- _Directions_:
Your answer is the lines below, exactly, from the one that contains "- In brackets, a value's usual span" through the one that contains "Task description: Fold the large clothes", both included.

....

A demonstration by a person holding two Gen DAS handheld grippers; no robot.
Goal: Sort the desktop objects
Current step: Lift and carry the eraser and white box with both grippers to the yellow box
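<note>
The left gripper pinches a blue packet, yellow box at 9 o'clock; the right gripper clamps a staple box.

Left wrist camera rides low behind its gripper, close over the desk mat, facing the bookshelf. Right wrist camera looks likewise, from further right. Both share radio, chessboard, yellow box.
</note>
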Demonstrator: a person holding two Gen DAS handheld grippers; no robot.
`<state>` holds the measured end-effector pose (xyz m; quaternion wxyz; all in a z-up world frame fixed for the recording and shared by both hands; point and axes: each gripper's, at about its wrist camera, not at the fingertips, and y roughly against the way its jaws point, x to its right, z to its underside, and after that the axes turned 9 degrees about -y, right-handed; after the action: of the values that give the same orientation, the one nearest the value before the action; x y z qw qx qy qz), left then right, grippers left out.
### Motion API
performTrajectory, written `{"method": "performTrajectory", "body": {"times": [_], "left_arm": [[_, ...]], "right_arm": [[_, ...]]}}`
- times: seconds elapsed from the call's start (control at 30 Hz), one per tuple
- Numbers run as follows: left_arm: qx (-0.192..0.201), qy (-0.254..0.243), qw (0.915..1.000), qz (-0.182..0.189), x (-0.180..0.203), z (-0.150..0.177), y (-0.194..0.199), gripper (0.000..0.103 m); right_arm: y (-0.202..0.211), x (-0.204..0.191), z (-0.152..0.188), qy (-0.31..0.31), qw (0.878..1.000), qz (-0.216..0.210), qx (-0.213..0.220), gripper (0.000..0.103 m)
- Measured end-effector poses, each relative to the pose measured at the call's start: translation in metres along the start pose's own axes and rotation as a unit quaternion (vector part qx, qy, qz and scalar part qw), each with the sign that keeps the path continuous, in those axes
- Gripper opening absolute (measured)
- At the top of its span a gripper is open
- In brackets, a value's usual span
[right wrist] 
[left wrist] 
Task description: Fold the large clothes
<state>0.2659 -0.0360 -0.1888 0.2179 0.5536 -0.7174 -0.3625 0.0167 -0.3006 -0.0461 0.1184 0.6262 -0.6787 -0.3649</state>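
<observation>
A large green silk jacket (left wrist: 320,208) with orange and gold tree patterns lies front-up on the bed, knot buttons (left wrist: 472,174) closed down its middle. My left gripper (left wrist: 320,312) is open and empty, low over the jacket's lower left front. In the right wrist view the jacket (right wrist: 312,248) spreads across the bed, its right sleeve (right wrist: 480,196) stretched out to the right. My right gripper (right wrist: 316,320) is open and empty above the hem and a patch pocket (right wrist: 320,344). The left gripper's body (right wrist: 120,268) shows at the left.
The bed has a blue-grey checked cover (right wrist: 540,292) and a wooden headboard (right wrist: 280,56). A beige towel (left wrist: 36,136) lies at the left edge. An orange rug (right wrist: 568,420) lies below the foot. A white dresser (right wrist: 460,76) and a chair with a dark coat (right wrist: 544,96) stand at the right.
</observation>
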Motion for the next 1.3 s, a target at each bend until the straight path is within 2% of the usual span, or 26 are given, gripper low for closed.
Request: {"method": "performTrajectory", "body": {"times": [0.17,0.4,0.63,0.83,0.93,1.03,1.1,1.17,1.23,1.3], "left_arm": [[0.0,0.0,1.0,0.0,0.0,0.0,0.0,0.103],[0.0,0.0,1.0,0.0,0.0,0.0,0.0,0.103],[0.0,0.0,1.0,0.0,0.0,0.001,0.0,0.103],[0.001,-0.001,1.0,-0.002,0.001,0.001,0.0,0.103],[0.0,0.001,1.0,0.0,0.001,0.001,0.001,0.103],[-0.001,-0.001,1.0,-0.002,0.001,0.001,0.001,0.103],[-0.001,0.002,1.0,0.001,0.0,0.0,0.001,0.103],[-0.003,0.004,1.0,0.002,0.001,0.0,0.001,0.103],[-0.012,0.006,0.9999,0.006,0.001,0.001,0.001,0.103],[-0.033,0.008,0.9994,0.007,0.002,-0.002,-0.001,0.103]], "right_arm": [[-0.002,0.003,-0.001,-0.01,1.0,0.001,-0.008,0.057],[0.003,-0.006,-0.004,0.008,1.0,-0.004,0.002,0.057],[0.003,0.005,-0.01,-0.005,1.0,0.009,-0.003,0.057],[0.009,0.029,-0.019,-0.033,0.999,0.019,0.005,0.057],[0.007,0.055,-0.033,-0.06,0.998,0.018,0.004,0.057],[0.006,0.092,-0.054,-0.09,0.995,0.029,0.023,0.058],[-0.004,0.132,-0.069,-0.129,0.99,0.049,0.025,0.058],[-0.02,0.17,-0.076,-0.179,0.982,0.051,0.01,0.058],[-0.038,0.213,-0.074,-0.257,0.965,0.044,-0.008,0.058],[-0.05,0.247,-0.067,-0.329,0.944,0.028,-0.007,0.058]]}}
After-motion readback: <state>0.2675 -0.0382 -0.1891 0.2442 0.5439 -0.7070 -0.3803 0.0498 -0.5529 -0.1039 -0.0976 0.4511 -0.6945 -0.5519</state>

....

- _Result of this exercise_:
- In brackets, a value's usual span
[right wrist] 
[left wrist] 
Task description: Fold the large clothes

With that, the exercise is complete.